EXERCISE >> Within the entries below, the lines from the one with "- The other" through the one with "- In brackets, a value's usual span" are to be set down exactly, both ends kept.

DATA EXTRACTS >>
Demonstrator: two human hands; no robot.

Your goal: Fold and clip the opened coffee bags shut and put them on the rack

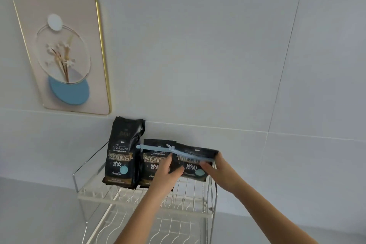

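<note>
Placing step: the left hand (168,168) and right hand (214,166) each have their grip clamped on a clipped coffee bag (195,161), its blue clip (174,150) seemingly shut, held tilted just above the wire rack (142,200) beside two standing bags. Next: level it, set down, release.

The black foil coffee bag (195,164) I gripped with my left hand (166,172) and right hand (217,170) had a glossy, creased skin. The pale blue plastic sealing clip (158,149) across its top looked smooth and matt. The white wire rack (198,190) under it had thin, shiny metal rods. The tall black foil coffee bag (123,150) showed bright sheen. The grey wall tiles (217,45) appeared smooth, satin; the gold-edged wall picture (61,53) had a polished metallic rim.
</note>
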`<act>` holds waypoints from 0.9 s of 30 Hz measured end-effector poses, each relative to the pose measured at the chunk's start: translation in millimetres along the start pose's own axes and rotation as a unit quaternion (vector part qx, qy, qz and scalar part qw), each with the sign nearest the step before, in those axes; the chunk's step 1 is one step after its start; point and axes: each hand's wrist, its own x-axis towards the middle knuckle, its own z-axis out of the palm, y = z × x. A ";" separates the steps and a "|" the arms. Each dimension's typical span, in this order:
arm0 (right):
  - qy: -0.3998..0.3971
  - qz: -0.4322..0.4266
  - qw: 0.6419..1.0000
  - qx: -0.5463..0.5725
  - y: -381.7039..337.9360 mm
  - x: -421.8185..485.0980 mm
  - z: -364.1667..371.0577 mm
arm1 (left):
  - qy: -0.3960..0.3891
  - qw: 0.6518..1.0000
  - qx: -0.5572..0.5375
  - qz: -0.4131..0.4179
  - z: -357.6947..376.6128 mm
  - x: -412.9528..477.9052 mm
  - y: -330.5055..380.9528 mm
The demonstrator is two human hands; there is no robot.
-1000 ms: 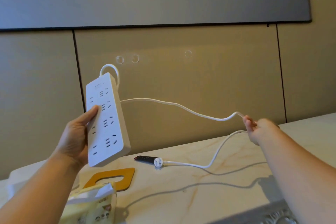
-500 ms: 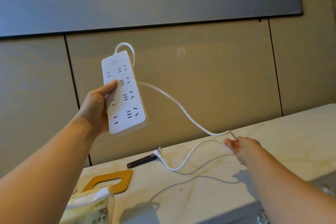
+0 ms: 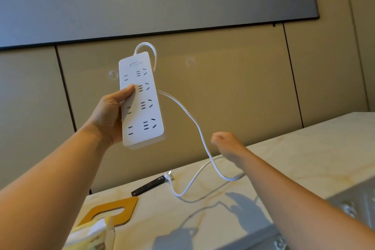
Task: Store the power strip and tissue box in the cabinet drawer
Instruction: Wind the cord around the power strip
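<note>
My left hand grips the white power strip by its left edge and holds it upright in front of the wall, sockets facing me. Its white cable leaves the top, loops behind the strip and hangs down to the right. My right hand is curled beside the cable, over the back edge of the countertop, and two strands of the cable run in under its wrist. The plug lies on the marble countertop. The yellow tissue box shows at the bottom left edge.
A black remote lies next to the plug near the wall. An orange-brown flat cutout board lies behind the tissue box. Grey ornate cabinet trim runs along the front right. Beige wall panels rise behind the counter.
My left hand has carried the strip up and to the right. My right hand has come left toward the strip, and the cable now sags in a slack loop onto the counter.
</note>
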 end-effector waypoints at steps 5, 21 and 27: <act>-0.087 0.007 0.995 -0.057 -12.6 -7.4 22.2 | -0.008 1.000 -0.001 -0.016 2.8 -7.9 0.2; -0.031 0.104 0.927 0.359 -52.9 -23.1 33.7 | -0.048 0.988 -0.039 -0.141 3.2 -54.5 -65.6; -0.060 0.087 0.935 0.339 -49.8 -31.2 36.4 | -0.060 0.986 0.028 -0.155 -1.0 -55.8 -73.9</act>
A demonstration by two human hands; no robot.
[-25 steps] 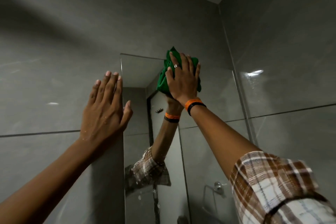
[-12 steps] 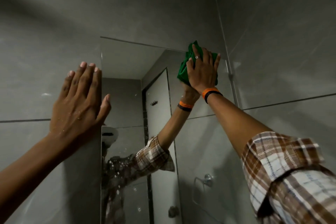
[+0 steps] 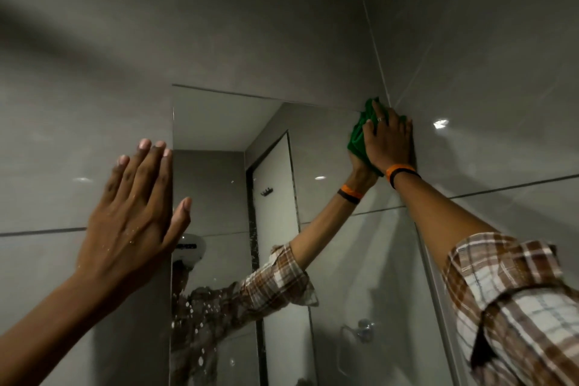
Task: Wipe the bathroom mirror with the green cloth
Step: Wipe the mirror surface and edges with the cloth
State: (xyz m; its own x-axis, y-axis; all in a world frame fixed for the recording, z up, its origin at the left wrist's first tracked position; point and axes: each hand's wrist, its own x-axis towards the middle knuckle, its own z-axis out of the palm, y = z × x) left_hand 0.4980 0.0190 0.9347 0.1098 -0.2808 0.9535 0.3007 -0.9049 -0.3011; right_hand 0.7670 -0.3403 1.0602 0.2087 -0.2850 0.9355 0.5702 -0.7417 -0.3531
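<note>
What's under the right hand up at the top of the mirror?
The green cloth, pressed flat against the mirror at its top right corner. The right hand covers most of the cloth; only its left and upper edges show. The glass beneath is hidden.

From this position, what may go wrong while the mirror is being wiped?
The bunched green cloth under the right hand sits at the frameless wall mirror's top right corner; the next stroke may slip onto the grey tiles. Droplets at the mirror's bottom may be missed. The wet left hand may smudge the glass edge.
</note>
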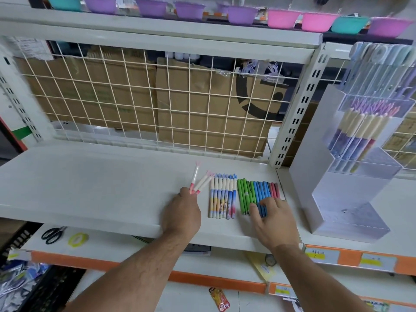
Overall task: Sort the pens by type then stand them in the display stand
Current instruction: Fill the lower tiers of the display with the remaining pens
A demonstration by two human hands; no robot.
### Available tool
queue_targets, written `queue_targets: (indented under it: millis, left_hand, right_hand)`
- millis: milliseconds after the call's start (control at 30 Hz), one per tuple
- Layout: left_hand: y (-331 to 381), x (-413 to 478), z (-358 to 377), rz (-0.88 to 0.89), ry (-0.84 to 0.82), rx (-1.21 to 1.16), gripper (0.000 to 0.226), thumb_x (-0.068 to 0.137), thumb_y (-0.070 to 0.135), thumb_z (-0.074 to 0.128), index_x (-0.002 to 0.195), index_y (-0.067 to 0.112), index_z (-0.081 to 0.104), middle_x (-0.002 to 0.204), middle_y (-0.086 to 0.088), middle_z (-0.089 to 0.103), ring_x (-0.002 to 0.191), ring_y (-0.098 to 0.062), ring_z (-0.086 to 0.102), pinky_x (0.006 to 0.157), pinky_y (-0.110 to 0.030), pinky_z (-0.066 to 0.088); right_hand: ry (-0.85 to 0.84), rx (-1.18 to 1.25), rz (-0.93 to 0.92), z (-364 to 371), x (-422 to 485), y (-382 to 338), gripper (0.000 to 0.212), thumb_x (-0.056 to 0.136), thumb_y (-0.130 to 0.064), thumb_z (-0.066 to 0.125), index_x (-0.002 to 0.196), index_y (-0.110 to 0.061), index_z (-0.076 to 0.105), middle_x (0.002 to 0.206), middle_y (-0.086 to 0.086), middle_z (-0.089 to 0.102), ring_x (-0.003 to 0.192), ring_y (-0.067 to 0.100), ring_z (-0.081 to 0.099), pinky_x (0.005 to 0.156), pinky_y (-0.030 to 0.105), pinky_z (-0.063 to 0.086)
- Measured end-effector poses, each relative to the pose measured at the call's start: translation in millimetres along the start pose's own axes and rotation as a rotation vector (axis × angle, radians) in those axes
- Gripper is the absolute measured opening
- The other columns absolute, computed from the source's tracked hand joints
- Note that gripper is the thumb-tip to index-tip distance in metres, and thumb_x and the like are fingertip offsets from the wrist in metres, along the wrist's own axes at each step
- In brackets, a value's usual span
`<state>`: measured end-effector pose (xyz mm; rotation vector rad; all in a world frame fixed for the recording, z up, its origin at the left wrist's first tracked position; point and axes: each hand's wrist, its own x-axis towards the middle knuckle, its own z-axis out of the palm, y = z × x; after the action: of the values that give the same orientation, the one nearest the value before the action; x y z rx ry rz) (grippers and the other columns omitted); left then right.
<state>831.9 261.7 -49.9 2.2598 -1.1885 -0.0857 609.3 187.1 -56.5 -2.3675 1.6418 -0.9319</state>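
On the white shelf [90,188] lie sorted rows of pens: cream-capped patterned pens [221,197], green pens [244,194], blue pens [262,192] and a few pink-red pens [275,189]. My left hand [183,212] grips two pink-and-white pens [198,180] by their lower ends, fanned upward just left of the patterned row. My right hand [273,219] rests with spread fingers on the lower ends of the blue and pink-red pens. The tiered clear display stand [351,176] is at the right, its upper tiers holding pens and its lowest tier bare.
A wire grid [157,100] with cardboard boxes behind backs the shelf. Coloured bowls [243,14] line the top shelf. On the lower shelf lie scissors [53,234] and a yellow tape roll [77,239]. A red packet [219,299] lies below.
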Motion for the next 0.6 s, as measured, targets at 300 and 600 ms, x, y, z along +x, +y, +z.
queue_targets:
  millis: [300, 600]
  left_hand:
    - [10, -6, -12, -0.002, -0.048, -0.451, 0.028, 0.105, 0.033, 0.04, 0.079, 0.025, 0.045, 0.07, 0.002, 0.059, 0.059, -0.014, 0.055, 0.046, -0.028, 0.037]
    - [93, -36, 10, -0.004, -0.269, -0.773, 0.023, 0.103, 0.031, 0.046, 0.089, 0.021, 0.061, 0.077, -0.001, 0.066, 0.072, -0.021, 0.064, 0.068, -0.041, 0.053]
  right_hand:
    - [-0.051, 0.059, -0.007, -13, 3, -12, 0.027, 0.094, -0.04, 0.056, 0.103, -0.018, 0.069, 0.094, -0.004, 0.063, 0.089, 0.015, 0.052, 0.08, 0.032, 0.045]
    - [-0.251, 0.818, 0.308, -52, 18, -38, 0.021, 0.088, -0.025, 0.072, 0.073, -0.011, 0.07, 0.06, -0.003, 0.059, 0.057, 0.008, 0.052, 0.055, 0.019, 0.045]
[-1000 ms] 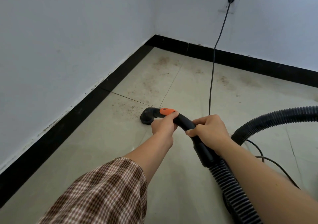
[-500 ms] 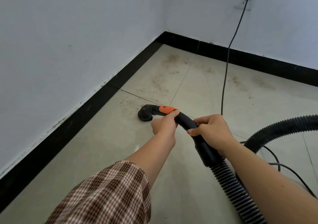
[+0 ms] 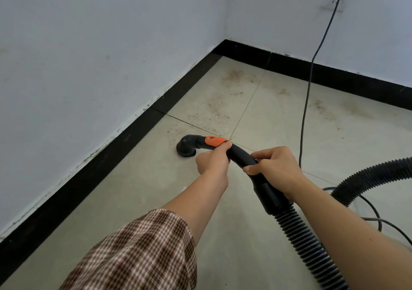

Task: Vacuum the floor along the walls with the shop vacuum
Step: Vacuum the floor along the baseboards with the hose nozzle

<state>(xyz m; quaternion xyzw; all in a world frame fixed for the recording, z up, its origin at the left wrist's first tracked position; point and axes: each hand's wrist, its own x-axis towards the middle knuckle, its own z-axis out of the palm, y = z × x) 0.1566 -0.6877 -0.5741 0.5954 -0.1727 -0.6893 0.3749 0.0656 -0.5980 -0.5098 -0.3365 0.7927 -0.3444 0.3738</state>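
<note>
Left hand [image 3: 213, 163] and right hand [image 3: 278, 173] still grip the black curved plastic vacuum wand [image 3: 240, 156]. Its round nozzle [image 3: 186, 148], ahead of the left hand on the grey tiled floor [image 3: 278, 116], has slid nearer the black baseboard [image 3: 111, 153].

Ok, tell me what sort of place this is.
Most likely the corner of an indoor room. Plain white walls meet a black baseboard. The floor is dusty pale tile, and a cord is plugged into a wall socket.

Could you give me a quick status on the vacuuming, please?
Left hand and right hand grip the wand. Nozzle on the floor near the baseboard. Power cord hangs ahead.
</note>
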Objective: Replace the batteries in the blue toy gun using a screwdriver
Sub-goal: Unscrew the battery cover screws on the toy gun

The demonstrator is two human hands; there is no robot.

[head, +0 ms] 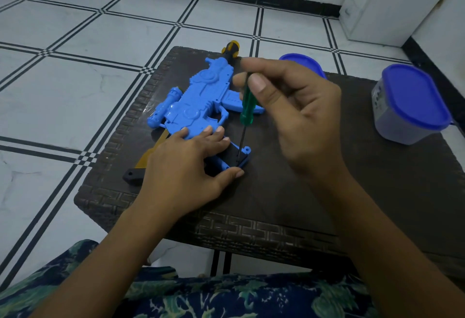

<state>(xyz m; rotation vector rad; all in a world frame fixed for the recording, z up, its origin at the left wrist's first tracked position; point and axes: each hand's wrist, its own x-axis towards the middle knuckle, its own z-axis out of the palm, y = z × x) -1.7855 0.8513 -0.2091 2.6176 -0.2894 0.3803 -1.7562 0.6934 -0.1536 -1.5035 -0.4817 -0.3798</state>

RESULT >>
- The other columns absolute, computed from the source's tracked hand joints
- Note that gripper is the thumb-tip to index-tip distance in metres, and thumb_x and the like are fingertip offsets from the wrist in metres, along the wrist's own axes at each step
- In brackets, a value's usual span

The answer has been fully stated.